Hi Quanah,
On 05/06/2019 19:09, Quanah Gibson-Mount wrote:
--On Wednesday, June 05, 2019 11:38 AM +0100 Mark Cairney Mark.Cairney@ed.ac.uk wrote:
Hi,
We currently run a multi-master setup where all 4 of our servers replicate from each other via delta-syncrepl but all our writes are directed at a selected "master" server.
I've noticed recently that we are suffering sync issues and this coincides with us upgrading from 2.4.46 with a patch for ITS8843 to 2.4.47.
Hi Mark,
Error 0x14 would be attribute type or value already exists. This would indicate a fundamental problem of there being discrepencies between your servers. I.e., your databases are out of sync.
That smells a little bit like NTP sync but these boxes are all set to aggressively poll a single NTP server:
server 129.215.205.191 minpoll 4 maxpoll 6 restrict 129.215.205.191 nomodify notrap
There is a (possibly self-inflicted) point of pain where we have an exattrs=memberOf in our syncrepl config to work around another replication issue so this means that any user objects which are REFRESH'ed end up losing all their group memberships.

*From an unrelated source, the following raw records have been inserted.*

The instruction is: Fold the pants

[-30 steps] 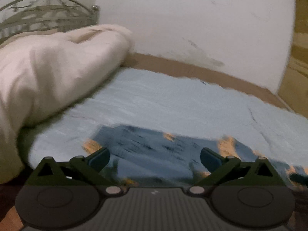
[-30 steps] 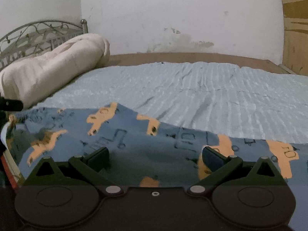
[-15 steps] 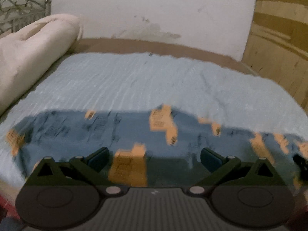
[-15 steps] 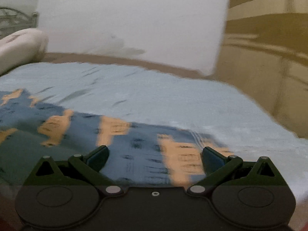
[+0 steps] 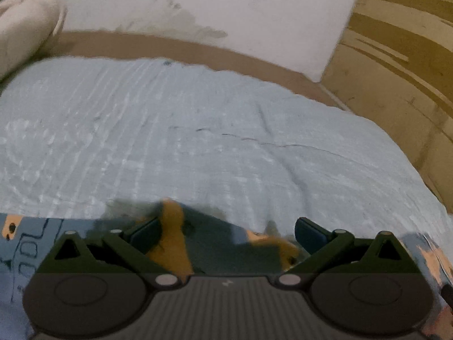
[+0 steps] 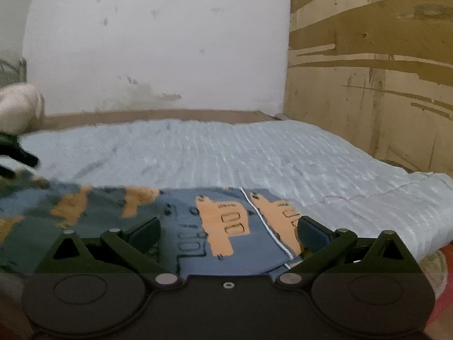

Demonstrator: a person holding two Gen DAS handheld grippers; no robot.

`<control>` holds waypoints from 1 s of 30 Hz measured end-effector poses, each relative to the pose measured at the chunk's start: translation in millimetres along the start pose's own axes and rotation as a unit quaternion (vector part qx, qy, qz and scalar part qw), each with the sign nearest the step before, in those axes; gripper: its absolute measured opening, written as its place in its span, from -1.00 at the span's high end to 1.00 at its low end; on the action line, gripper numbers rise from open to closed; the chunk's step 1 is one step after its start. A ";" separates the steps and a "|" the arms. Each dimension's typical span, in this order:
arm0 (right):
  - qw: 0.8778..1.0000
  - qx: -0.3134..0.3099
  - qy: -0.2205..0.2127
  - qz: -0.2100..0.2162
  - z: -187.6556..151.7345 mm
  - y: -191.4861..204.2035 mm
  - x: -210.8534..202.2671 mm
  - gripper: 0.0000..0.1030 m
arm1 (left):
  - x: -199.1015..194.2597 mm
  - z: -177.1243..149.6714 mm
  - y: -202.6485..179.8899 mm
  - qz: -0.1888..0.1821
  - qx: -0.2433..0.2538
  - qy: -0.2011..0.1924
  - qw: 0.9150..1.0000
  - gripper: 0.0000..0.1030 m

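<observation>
A: Where are the pants (image 6: 198, 226) lying?

B: They are lying along the near edge of the bed, on the pale blue bedspread (image 6: 226, 153). They are blue with orange vehicle shapes printed on them, and in the right wrist view a white line of stitching is running down the cloth near the right finger.

A: What is the right gripper (image 6: 228, 231) doing?

B: It is hanging low over the pants with its jaws standing wide apart. Cloth is showing between the fingers, but neither finger is pressing on it.

A: And the left gripper (image 5: 226, 231)?

B: Its jaws are also standing wide. A bunched, raised part of the pants (image 5: 215, 240) is sitting between them, with an orange fold rising just beside the left finger. The picture is blurring there, so I cannot tell whether the finger is touching it.

A: What is lying farther out?

B: A cream duvet (image 6: 19, 104) is sitting rolled up at the far left of the bed. A stained white wall (image 6: 158, 42) is standing behind the bed, and a scuffed wooden panel (image 6: 373, 70) is closing off the right side.
</observation>
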State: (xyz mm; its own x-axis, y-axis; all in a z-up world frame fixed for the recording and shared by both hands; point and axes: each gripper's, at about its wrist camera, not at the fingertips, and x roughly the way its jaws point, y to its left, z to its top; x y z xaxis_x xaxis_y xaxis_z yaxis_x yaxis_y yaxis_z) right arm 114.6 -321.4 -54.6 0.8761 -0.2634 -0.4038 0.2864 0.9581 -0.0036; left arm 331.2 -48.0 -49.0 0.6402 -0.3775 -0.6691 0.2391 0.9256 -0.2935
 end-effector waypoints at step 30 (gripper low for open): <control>0.940 0.324 0.021 0.104 -16.4 -83.7 -12.5 -0.82 | -36.2 -97.0 -124.9 -0.017 0.187 -0.003 0.982 -0.98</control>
State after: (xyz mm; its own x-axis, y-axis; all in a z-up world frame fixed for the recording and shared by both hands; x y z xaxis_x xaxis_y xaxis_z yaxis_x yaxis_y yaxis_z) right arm 73.3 -396.5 -64.2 0.9270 -0.0611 -0.3701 0.2995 0.7147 0.6321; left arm 207.4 -152.6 -54.4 0.6316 -0.4098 -0.6582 0.5109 0.8585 -0.0443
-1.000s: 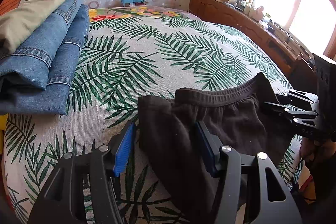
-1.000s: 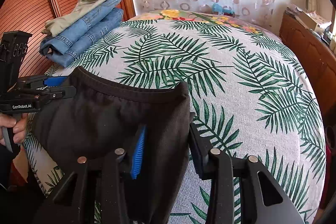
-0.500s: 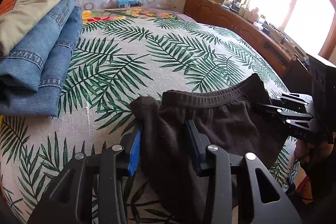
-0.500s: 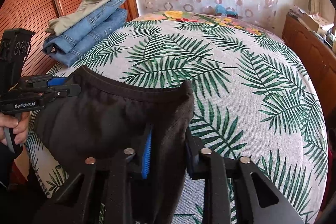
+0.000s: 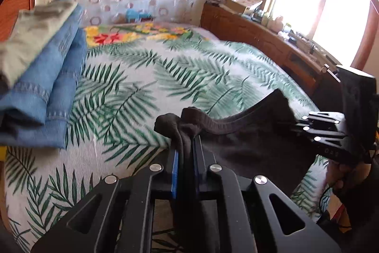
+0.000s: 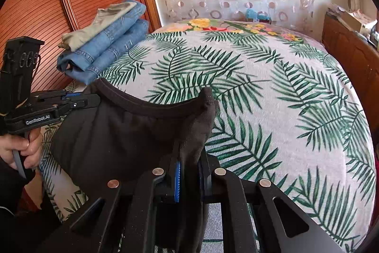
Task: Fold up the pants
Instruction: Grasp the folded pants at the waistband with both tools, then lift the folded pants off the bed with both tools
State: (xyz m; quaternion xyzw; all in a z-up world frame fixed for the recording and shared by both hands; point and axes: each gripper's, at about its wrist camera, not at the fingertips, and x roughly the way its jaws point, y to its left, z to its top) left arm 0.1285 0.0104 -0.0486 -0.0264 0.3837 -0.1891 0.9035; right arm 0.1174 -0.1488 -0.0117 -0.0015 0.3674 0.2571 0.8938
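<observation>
The left gripper (image 5: 186,146) is clamped on one waistband corner of the black pants (image 6: 123,136); the right gripper (image 6: 189,158) pinches the other, the waistband slung between them above the palm-print bedspread (image 6: 272,91). Beyond, left, folded jeans (image 6: 111,44) sit stacked, seemingly under a khaki garment (image 5: 30,32).

Palm-leaf-print bed (image 6: 272,91), folded jeans stack (image 6: 106,49) at its far left edge, black pants (image 6: 123,134) partly on its near edge.
</observation>
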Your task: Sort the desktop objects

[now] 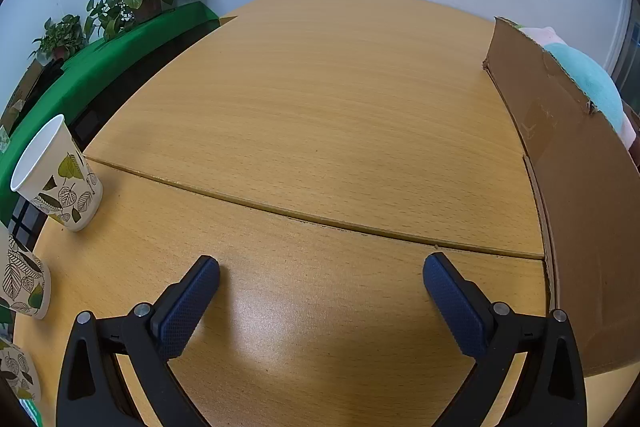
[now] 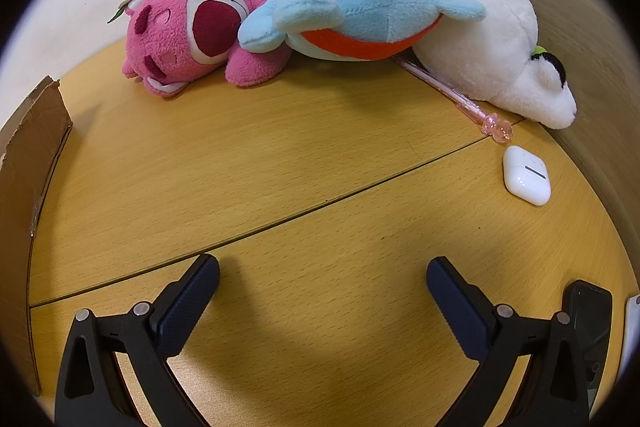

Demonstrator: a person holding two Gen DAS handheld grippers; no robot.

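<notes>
**Desktop objects lay at the margins, both pairs of fingers wide and empty**

Desktop objects sat in two camps, parted by a cardboard box (image 1: 568, 163) that stood on its edge across the tabletop (image 1: 320, 99). On the left side we saw a leaf-printed paper cup (image 1: 60, 175) upright near the tabletop's left edge, with two more like it (image 1: 24, 279) partly cut off by the frame, probably lined up there as one kind. On the right side, the pink plush (image 2: 188, 35), the blue plush (image 2: 356, 3) and the white plush (image 2: 492, 39) were heaped against the far wall, the blue one leaning on both neighbours. A pink pen (image 2: 452, 87) ran out from under the white plush, and a white earbud case (image 2: 526, 175) lay just beside the pen's tip. A dark phone (image 2: 592, 323) rested by the right edge.

Our left gripper (image 1: 320, 291) and right gripper (image 2: 322, 291) both held their fingers spread wide with nothing between them, tilted down over bare wood.

We judged that sorting had not begun. The middle of each side gave open room to move; the box wall, the wall behind the plush and the cups' closeness to the edge were the tight spots.
</notes>
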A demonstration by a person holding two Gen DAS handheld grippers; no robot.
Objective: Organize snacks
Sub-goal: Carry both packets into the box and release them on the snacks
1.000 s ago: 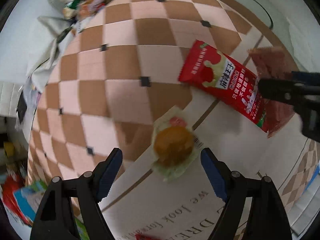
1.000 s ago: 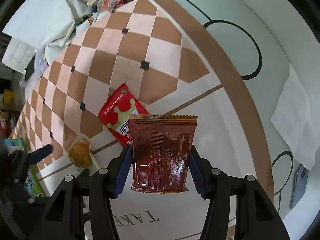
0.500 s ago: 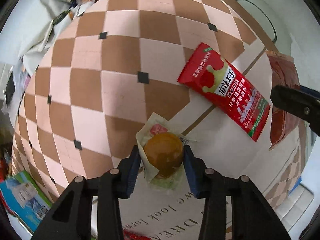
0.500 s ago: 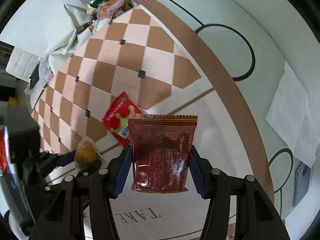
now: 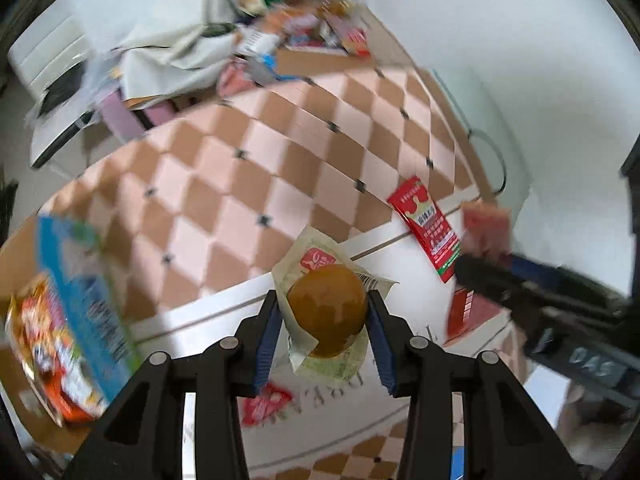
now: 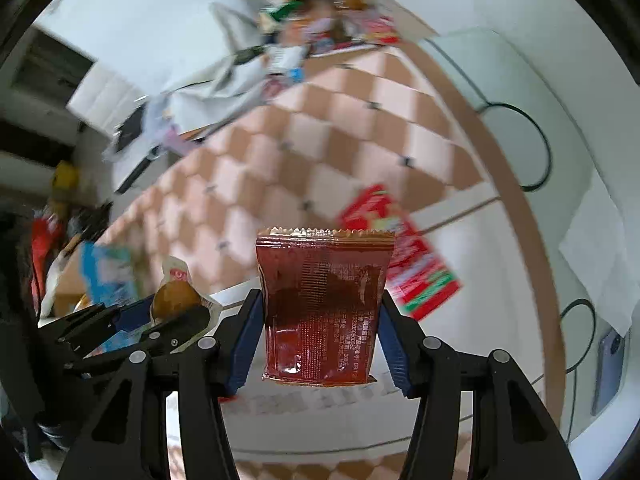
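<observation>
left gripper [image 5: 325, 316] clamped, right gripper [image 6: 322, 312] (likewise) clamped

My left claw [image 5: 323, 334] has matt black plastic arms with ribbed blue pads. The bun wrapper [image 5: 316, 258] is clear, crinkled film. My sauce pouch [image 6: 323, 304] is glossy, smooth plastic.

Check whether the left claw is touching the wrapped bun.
Touching. In the left wrist view, both blue pads of the left claw press against the sides of the wrapped bun, with no gap visible on either side.

snack pile [image 5: 304, 20] behind cloth [image 5: 248, 184] (far edge)
</observation>
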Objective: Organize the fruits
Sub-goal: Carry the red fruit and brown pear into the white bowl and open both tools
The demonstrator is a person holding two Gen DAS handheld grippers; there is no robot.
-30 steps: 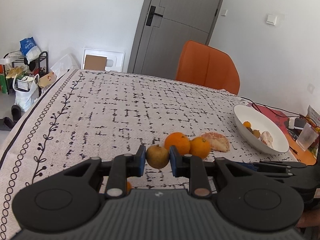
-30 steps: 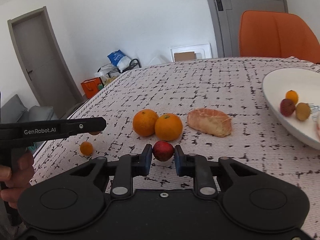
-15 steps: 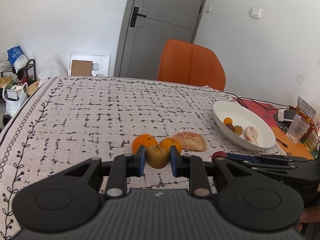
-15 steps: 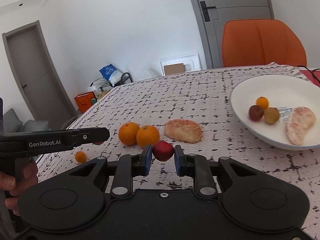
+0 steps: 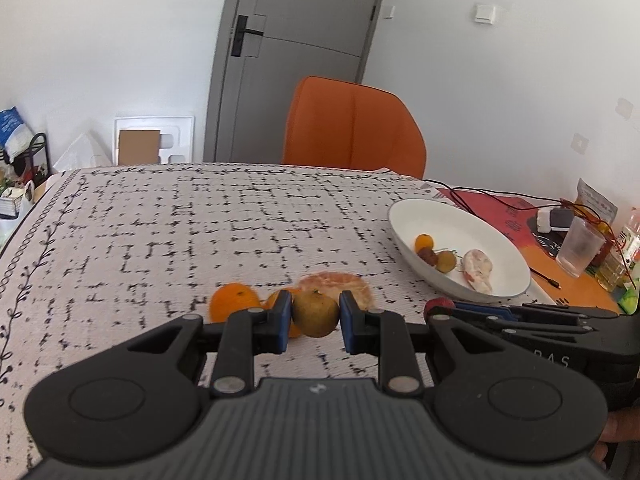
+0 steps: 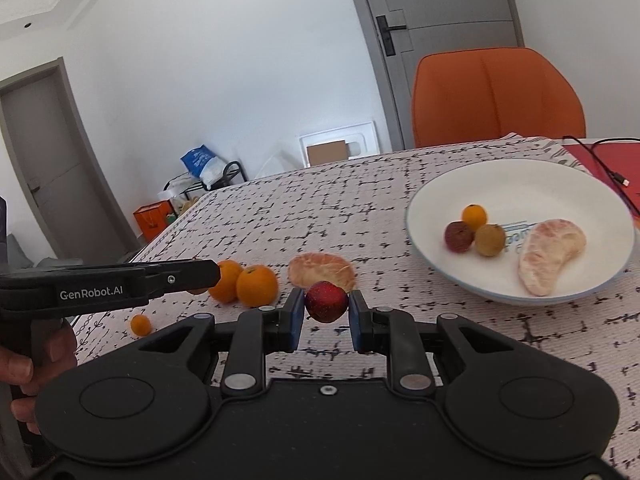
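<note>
Left gripper (image 5: 315, 317): blue-padded jaws closed on a small round olive-brown fruit (image 5: 315, 313), pads pressed to both its sides, fruit held clear above the white tablecloth with black dash pattern (image 5: 200, 232). Right gripper (image 6: 326, 310): jaws closed on a small dark red round fruit (image 6: 326, 301), likewise lifted off the cloth. From the right wrist view the left gripper enters from the left edge as a black bar marked "GenRobot.AI", with a person's hand (image 6: 28, 364) wrapped round its grip. On the cloth beyond both grippers: two orange round citrus fruits (image 6: 244, 286) touching each other, a peeled pale-orange citrus half (image 6: 320, 268) just to their right, and a tiny orange kumquat-sized fruit (image 6: 141, 325) lying apart toward the cloth's near left edge. A shallow white ceramic bowl (image 6: 520, 184) sits to the right on the table; inside it a small orange fruit (image 6: 474, 216), a dark red fruit (image 6: 459, 236) and a yellow-brown fruit (image 6: 489, 239) cluster together, touching, with a peeled pinkish citrus segment (image 6: 550, 254) beside them. An orange upholstered chair (image 5: 354, 128) stands at the far side of the table, a grey door (image 5: 296, 56) behind it. A clear plastic cup (image 5: 580, 245) and cables lie on the red mat right of the bowl.
</note>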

You are aware the slapo-memberof(5) man page specifically states it is not compatible with syncrepl based replication, in particular because of the way in which the REFRESH phase functions combined with user/group entry location (creation time) in the database?
I would add that the exattrs line shouldn't be necessary with a proper configuration. I'm not sure what issue you were trying to avoid with this setting. The ITS#8444 regression test in the testsuite specifically has a 4-way MMR setup with memberof, and requires no such setting nor does it exhibit the issues you mention.
I.e., the only way you can ensure slapo-memberof will be "ok" in an replicated environment (syncrepl or delta-syncrepl) is if you can guarantee a REFRESH will never occur.
I think this was done in part to mitigate the behaviour in that ITS. If memberOf isn't compatible with syncrepl then does that mean you can't have replication and use the memberOf overlay? This would pose a problem for many medium-large installations surely? Looking back through the mailing list archive I do note a discussion of the whys and wherefores in September 2018.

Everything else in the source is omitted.